Founder / Chief Executive Officer, Tonic Music for Mental Health


The Tonic Ska Choir’s first ever performance, held at The Wedgewood Rooms


The self-evident benefits of attending live music performances are probably well understood by the majority of visitors to the Glastonbury Calling page!


There’s also a growing body of research evidencing the health benefits of music.


The English Longitudinal Study of Ageing of the over 50’s has found that attending cultural events can provide a protective effect against the development of depression in the 10 years after attendance. This includes a “dose effect” determined by how frequently you go, with a 32% lower risk of developing depression for people who attended every few months, and a 48% lower risk for people who attended once a month or more.

 

Creative City Somerset project

Music is helpful to many people in their recovery from mental health problems, as the work of Tonic Music for Mental Health demonstrated at 2019’s Creative City Somerset project. The name of our project was inspired by Glastonbury Festival – a “creative city” springing up phoenix-like every year in the fields at Worthy Farm.


Recording artist and Tonic trustee Vinny Peculiar helped our patients recovering from mental health problems write and perform a song together, as well as make a video, with help from Richard Tomlinson of Somerset Film and his use of green screen technology.


Creative City energy and cohesiveness was in abundance at the project, via African Drumming led by Sharon Stone of Organic Rhythm:



See this brief documentary clip with Vinny and I about the project:



Many thanks to Phil Shepherd at The Engine Room for keeping the project on track:



I’d also like to thank to my colleagues in the Somerset Foundation Trust, whose enthusiasm made the project happen, with special mention going to Occupational Therapists Gail Mackenzie, Chloe Hofgartner and Zoe Walker (who also plays the flute on All in this Together).


Vinny Peculiar, with acoustic guitar and friends

 

Creativity for the Common Good and empowerment of disadvantaged groups

I focus here on the history of how artists and musicians bringing people together can improve health and wellbeing. One could start this history over 40,000 years ago – a vulture bone flute of that age was discovered in a cave in Germany in 2008. Ancient flutes are evidence of an early musical tradition that likely helped modern humans communicate and form tighter social bonds:



But let’s fast forward to more modern times!

  • During World War 2, there was investment in arts and culture to support morale in the armed forces and on the home front.

  • This closed down after the war ended, but the Arts Council was then formed, which began by focusing on the fine arts.

  • Artists and musicians took jobs in mental hospitals and pioneered the professional practice in creative therapies as we know it today. See Edward Adamson and Mary Priestly.

  • Since the 1960s, pioneering community artists and musicians worked to empower disadvantaged groups, but it’s only in recent years recently that their work is being recognised as meriting, or being in the remit of, the Arts Council.

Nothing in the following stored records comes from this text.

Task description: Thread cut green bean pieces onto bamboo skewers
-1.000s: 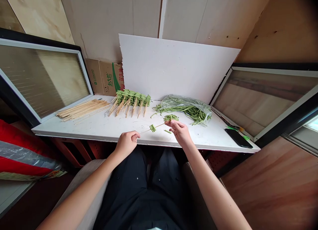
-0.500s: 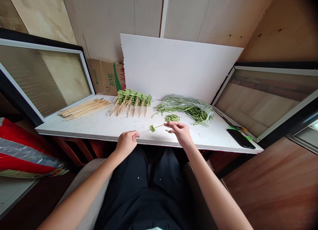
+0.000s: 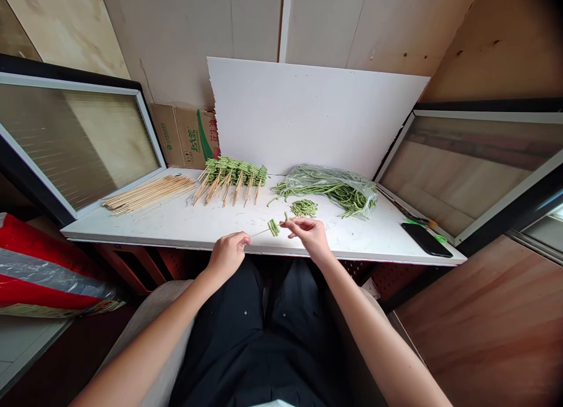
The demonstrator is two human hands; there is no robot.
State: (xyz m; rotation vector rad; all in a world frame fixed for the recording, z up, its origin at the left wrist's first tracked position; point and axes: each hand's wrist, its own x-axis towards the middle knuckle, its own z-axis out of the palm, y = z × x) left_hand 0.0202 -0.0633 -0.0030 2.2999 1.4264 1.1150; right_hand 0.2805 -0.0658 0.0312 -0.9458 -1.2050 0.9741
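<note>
My left hand [image 3: 227, 255] is closed around the lower end of a thin bamboo skewer [image 3: 259, 233], held above the table's front edge. Several short green bean pieces [image 3: 273, 227] sit side by side on it. At the skewer's other end, my right hand [image 3: 310, 236] pinches one more bean piece [image 3: 286, 216]; whether the tip has pierced it I cannot tell. Just behind that hand lies a small pile of cut bean pieces [image 3: 304, 207]. Farther left are stacked finished bean skewers [image 3: 240, 171], their sticks pointing toward me.
Bare bamboo skewers [image 3: 147, 194] lie at the left of the white table [image 3: 176, 222]. A clear plastic bag [image 3: 334, 178] of long beans is at the back right. A black phone [image 3: 426, 239] rests near the right edge. A cardboard box [image 3: 185, 137] and white board [image 3: 308, 114] stand behind.
My right hand has shifted slightly left along the skewer's end, and a bean piece now shows upright at its fingertips. The threaded pieces have tilted. The left hand keeps its hold.
</note>
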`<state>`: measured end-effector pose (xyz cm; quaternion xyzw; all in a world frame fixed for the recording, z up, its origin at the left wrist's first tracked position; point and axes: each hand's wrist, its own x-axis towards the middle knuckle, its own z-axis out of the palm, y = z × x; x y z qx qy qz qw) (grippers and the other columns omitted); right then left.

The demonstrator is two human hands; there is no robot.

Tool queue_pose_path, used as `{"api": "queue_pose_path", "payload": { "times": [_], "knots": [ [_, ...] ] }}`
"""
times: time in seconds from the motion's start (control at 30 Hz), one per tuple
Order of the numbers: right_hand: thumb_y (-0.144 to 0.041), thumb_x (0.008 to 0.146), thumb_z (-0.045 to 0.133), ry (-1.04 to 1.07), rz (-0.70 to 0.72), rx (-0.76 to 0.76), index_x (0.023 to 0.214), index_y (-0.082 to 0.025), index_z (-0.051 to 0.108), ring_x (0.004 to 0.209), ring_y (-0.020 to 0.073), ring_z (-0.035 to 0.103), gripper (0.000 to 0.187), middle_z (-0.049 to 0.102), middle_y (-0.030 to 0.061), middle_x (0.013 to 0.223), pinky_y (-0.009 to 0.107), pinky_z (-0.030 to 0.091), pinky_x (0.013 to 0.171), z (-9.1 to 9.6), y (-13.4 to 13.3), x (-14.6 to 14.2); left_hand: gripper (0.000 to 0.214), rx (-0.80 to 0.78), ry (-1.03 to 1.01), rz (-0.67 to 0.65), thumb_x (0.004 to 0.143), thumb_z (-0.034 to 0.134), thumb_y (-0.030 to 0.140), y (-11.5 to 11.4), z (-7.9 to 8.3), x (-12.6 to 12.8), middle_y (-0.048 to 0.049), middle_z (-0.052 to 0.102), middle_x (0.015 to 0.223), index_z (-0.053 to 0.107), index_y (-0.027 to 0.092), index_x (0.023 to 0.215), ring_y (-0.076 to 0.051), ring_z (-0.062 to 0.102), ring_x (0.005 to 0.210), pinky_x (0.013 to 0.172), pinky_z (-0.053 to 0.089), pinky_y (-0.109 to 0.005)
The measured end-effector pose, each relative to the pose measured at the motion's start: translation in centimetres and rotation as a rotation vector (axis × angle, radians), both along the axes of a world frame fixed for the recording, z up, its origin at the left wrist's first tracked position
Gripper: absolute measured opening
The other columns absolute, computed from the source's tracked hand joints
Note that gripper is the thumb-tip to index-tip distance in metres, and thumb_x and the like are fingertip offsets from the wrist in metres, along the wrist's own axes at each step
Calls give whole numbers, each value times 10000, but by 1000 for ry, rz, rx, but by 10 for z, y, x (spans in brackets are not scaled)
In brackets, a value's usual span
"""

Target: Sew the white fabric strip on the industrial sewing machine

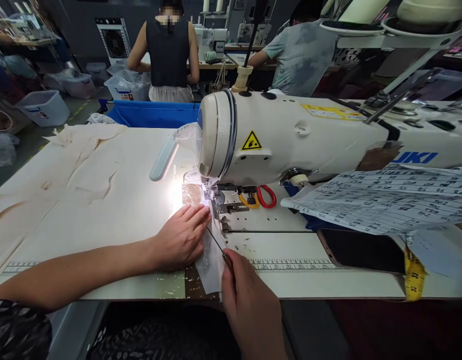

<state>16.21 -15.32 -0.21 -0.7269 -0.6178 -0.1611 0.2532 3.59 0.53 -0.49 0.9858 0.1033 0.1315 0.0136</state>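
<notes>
My left hand (182, 235) lies flat with fingers together and stretched out on a narrow white fabric strip (210, 265), its fingertips close to the presser foot (210, 196) of the white sewing machine (291, 135). My right hand (249, 305) is closed in a pinch on a thin pointed tool (218, 246), whose tip rests on the strip just in front of the needle area. The strip runs from under the foot toward the table's front edge. A bright machine lamp washes out the spot beside the needle.
Cream fabric pieces (81, 165) lie on the table's left. Printed paper sheets (384, 200), a phone (362, 250) and a yellow tape measure (414, 275) lie to the right. Red and yellow scissor handles (261, 197) sit under the machine arm. Two people work at machines behind, beside a blue bin (152, 114).
</notes>
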Motion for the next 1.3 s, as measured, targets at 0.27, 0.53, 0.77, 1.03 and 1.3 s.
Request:
{"api": "queue_pose_path", "payload": {
  "times": [0.27, 0.53, 0.77, 1.03, 1.3],
  "knots": [
    [-217, 1064, 246, 13, 14, 12, 1069, -165, 583, 682, 150, 729, 342, 734, 38, 860, 226, 506, 543, -3, 7, -3, 493, 16, -6, -12, 929, 455, 239, 0, 1, 0, -268, 516, 1397, 525, -48, 1324, -378, 479, 1306, 1104, 424, -559],
    [-191, 1046, 244, -2, 32, 27, 1023, -160, 602, 654, 131, 721, 360, 743, 33, 841, 203, 482, 522, -2, 22, -2, 414, 30, -56, 33, 910, 445, 216, 9, 1, 4, -224, 556, 1333, 585, 15, 1244, -354, 488, 1263, 1091, 416, -566],
    [-191, 1050, 241, -24, -2, 47, 966, -141, 627, 573, 135, 706, 399, 745, 38, 785, 221, 441, 459, 0, 36, -7, 401, 28, -57, 119, 855, 527, 210, 20, 7, 8, -185, 610, 1121, 600, 58, 1219, -319, 537, 1070, 977, 477, -531],
    [-223, 1077, 248, 21, -6, 40, 984, -121, 644, 574, 148, 713, 419, 755, 45, 766, 243, 451, 489, -3, 30, -14, 319, 66, -104, 77, 948, 392, 124, 28, 5, 3, -184, 614, 1220, 632, 73, 1152, -332, 487, 1252, 1085, 419, -544],
    [-283, 1069, 284, 109, -13, 13, 1015, -151, 651, 619, 169, 728, 393, 768, 44, 824, 244, 481, 504, -6, 18, -7, 310, 27, -134, -8, 916, 447, 210, 7, 2, 4, -176, 615, 1239, 663, 67, 1086, -313, 531, 1198, 1100, 434, -553]
  ]
}}
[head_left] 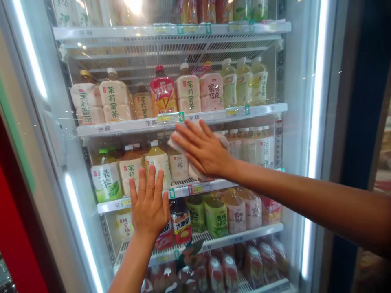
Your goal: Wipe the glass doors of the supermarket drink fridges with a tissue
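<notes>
A glass door (171,53) of a lit drinks fridge stands before me, showing faint reflections. My right hand (206,152) reaches in from the right and lies flat over a white cloth (180,140), keeping it pressed on the glass. Parts of the cloth stick out past the fingers and below the palm. Lower and to the left, my left hand (149,205) rests on the pane with its fingers spread and nothing in it. Behind the glass, near that hand, are a green-capped tea bottle (106,177) and a white-capped bottle (159,160).
Bottled drinks fill several shelves, among them a red iced tea bottle (163,91) and green bottles (216,215). Light strips run down the left (82,232) and right (317,89) sides. A red panel (18,228) is at the left edge.
</notes>
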Demonstrator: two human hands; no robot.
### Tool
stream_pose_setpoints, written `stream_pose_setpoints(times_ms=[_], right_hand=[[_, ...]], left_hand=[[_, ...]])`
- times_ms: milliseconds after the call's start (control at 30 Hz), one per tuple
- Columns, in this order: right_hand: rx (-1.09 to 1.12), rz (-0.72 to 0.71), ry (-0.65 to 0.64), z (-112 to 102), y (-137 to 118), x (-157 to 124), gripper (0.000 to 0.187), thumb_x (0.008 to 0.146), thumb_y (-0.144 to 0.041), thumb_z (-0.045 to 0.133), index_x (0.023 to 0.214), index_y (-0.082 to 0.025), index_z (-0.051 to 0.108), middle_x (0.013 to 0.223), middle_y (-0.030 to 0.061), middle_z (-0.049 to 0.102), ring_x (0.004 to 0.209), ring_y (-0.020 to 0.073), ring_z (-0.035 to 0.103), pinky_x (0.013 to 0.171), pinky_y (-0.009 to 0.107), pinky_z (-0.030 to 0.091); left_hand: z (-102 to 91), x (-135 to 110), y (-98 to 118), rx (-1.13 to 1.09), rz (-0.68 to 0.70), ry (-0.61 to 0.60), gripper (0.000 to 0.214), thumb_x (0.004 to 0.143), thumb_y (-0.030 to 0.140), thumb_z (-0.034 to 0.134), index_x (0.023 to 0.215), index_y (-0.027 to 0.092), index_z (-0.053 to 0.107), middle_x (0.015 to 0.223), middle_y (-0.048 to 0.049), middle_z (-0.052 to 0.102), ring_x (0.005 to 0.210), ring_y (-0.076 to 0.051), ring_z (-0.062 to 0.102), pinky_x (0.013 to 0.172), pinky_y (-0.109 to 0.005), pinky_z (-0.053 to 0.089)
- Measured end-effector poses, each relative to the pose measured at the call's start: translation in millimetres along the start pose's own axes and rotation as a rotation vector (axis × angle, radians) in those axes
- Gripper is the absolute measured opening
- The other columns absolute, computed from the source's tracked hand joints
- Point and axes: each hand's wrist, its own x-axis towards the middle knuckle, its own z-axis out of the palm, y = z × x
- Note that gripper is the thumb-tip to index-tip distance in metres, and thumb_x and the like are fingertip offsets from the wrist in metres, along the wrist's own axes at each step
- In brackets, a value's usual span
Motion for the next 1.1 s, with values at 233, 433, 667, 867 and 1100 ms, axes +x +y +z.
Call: stream_pose_setpoints(times_ms=[233, 433, 667, 867, 1100], right_hand=[[-0.026, 0.341, 0.087, 18.3, -55.7, -56.0, 0.078, 0.102, -0.027, 0.043, 0.165, -0.032, -0.003, 0.172, 0.0018, 0.001, 0.16, 0.0296, 0.003, 0.13, 0.063, 0.015], [-0.044, 0.23, 0.014, 11.7, -30.5, -96.9, 0.076, 0.103, -0.033, 0.043, 0.165, -0.032, -0.001, 0.172, 0.0004, 0.009, 0.16, 0.0269, 0.004, 0.13, 0.063, 0.012], [-0.112, 0.602, 0.165, 6.7, -7.5, -134.2, 0.071, 0.105, -0.026, 0.035, 0.165, -0.032, -0.001, 0.173, -0.0016, -0.005, 0.161, 0.0275, 0.002, 0.129, 0.063, 0.011], [-0.089, 0.536, 0.13, 13.2, -26.4, -207.1, 0.071, 0.103, -0.022, 0.039, 0.165, -0.026, 0.008, 0.174, 0.0003, -0.001, 0.161, 0.0235, 0.001, 0.131, 0.055, 0.001], [-0.068, 0.743, 0.238, -10.8, 52.2, -184.5, 0.068, 0.105, -0.025, 0.034, 0.165, -0.031, 0.003, 0.173, -0.0018, -0.003, 0.161, 0.0285, 0.001, 0.127, 0.067, 0.009]], left_hand=[[0.1, 1.0, -1.5, -0.034, -0.001, 0.0, 0.076, 0.095, 0.024, 0.053, 0.163, 0.024, 0.019, 0.17, -0.0022, 0.019, 0.16, -0.024, 0.012, 0.133, -0.05, 0.005], [-1.7, 0.6, -1.3, -0.035, -0.004, -0.014, 0.078, 0.095, 0.025, 0.055, 0.164, 0.027, 0.018, 0.17, 0.0, 0.017, 0.16, -0.024, 0.011, 0.133, -0.05, 0.004], [-5.2, 2.3, -5.3, -0.025, 0.028, -0.005, 0.078, 0.094, 0.022, 0.058, 0.163, 0.023, 0.022, 0.171, -0.0028, 0.018, 0.16, -0.025, 0.01, 0.132, -0.049, 0.003], [0.2, 4.8, 32.1, -0.031, 0.001, -0.024, 0.077, 0.096, 0.024, 0.057, 0.163, 0.026, 0.019, 0.173, -0.0011, 0.005, 0.161, -0.025, -0.003, 0.13, -0.051, -0.008], [23.1, 8.9, 120.4, -0.083, -0.067, -0.091, 0.072, 0.098, 0.027, 0.055, 0.162, 0.03, 0.022, 0.173, -0.0014, 0.006, 0.161, -0.029, -0.001, 0.129, -0.055, -0.006]])
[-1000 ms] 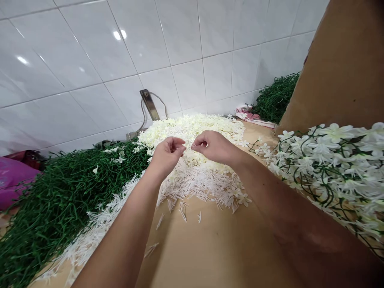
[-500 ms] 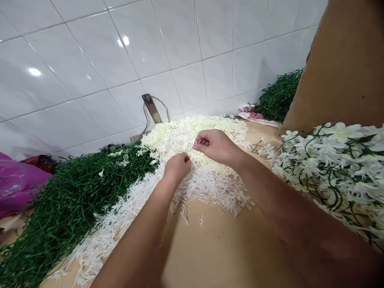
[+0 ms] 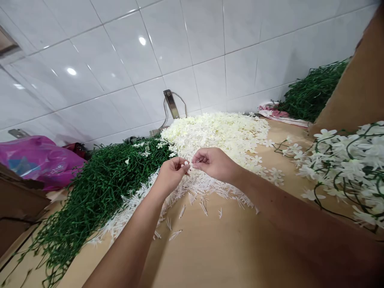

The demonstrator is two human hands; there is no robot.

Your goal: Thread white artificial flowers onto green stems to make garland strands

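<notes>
My left hand (image 3: 171,175) is closed in a pinch on a small white flower piece (image 3: 186,163), its tip showing between thumb and finger. Close beside it, my right hand (image 3: 213,163) pinches a thin white flower stamen (image 3: 197,161). The fingertips of both hands nearly meet. Beneath and in front of them lies a heap of loose thin white stamens (image 3: 201,182). Behind that spreads a pile of pale yellow-white artificial petals (image 3: 234,130). Whether the two held pieces are joined is too small to tell.
Green plastic stems (image 3: 108,188) are heaped to the left, beside a purple plastic bag (image 3: 45,160). Assembled white flowers (image 3: 354,168) lie at right below a cardboard sheet (image 3: 354,88). More green stems (image 3: 315,92) and a tiled wall (image 3: 207,36) are at the back.
The view has swung left, so everything sits further right. My hands have come together, fingertip to fingertip, and a small white piece now shows in my left hand.
</notes>
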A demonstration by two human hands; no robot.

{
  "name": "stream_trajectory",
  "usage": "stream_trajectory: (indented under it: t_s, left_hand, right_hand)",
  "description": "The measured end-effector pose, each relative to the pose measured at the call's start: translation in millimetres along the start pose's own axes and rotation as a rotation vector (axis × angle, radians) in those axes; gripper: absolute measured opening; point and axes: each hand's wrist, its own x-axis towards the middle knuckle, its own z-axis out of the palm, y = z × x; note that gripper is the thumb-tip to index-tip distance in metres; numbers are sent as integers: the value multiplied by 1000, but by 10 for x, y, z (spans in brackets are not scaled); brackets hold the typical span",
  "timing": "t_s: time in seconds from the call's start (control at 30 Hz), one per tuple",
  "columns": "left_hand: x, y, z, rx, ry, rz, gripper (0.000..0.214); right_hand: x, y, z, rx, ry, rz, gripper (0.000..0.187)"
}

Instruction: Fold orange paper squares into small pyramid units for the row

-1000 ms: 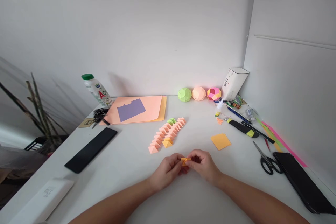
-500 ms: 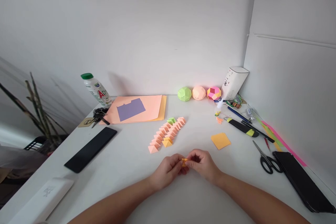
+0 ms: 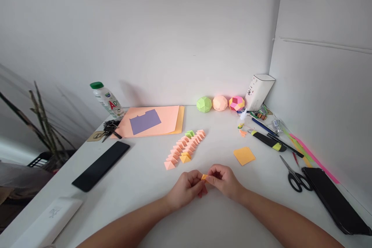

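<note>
Between my fingertips is a small folded piece of orange paper (image 3: 204,177), mostly covered by them. My left hand (image 3: 187,189) pinches it from the left, and my right hand (image 3: 223,180) pinches it from the right, both just above the table. Past my hands, two slanting rows of folded peach paper units (image 3: 176,151) lie on the table, with orange units (image 3: 185,157) at the near end of one row and green units (image 3: 190,134) at the far end. A flat square of orange paper (image 3: 244,156) rests beyond my right hand.
Scissors (image 3: 296,178), a black case (image 3: 334,201) and a utility knife (image 3: 269,141) lie to the right. Paper balls (image 3: 220,103) line the wall. On the left are a dark phone (image 3: 100,166), a white box (image 3: 48,221), paper sheets (image 3: 171,118) and a bottle (image 3: 107,100).
The orange paper has been turned or folded over and shows a smaller face between my fingers. My hands stay in nearly the same place.
</note>
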Motion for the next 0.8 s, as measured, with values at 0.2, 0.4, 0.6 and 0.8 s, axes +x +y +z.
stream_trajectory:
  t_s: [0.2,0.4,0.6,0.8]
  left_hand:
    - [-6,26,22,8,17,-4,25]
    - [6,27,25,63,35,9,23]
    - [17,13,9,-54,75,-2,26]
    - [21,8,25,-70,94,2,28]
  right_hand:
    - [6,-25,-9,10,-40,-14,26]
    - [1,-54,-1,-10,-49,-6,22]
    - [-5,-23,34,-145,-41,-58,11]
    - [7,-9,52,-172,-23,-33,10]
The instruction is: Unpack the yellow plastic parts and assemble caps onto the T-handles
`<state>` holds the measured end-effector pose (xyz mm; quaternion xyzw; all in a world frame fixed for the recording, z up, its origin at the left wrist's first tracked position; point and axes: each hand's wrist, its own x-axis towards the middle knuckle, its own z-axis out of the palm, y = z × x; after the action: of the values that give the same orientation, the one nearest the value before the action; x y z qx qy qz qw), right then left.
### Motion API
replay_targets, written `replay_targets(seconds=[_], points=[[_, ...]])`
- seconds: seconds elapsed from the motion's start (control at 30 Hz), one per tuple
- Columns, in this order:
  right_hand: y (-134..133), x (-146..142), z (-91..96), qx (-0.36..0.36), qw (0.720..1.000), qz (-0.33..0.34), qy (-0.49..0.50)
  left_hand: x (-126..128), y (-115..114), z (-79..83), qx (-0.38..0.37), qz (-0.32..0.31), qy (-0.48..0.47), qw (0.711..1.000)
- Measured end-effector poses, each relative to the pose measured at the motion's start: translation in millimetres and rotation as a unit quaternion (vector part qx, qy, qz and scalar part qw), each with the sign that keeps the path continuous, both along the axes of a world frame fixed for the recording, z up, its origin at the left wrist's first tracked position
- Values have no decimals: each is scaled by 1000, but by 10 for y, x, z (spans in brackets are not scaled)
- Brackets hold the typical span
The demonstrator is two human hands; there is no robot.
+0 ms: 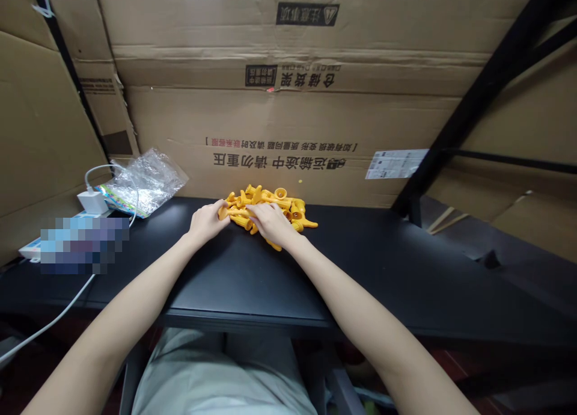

  • In 1979, 2-Tone bands, with black and white line-ups from the Midlands, fused Jamaican ska and reggae with punk. They dominated the charts for 30 months, challenging the racism of the era:

  • In recent years, Arts Council England set up a large community arts participation project called Creative People and Places, focusing on less well-resourced areas in the country, and last year they announced funding to support grassroots local venues:

  • For a full and stimulating history of the development of community arts, you could do no better than read A Restless Art: How participation won, and why it matters (2019) by François Matarasso, who, in order to make it accessible, provides a free PDF of the full book here:

  • For the full story of how and why 2-Tone music developed, the conclusion of Sarah Conduit’s 2017 MA thesis is really readable:


Dr John Barnes

 

Last verse and chorus


I hope you have found the All in this Together song and blog, as well as the Ghost Town Effect blog, stimulating and the links helpful.

They only scratch the surface of the work artists and organisations of all kinds do, in Somerset and elsewhere, that benefits health. Despite these examples of good practice, it is recognised that this is not available to everyone in this country, particularly people with major mental health problems who remain some of the most excluded members of our society:


https://baringfoundation.org.uk/resource/creatively-minded/ (pages 5-6) I think there is hope that the transformation of our services will diminish these types of inequality, to the benefit of all.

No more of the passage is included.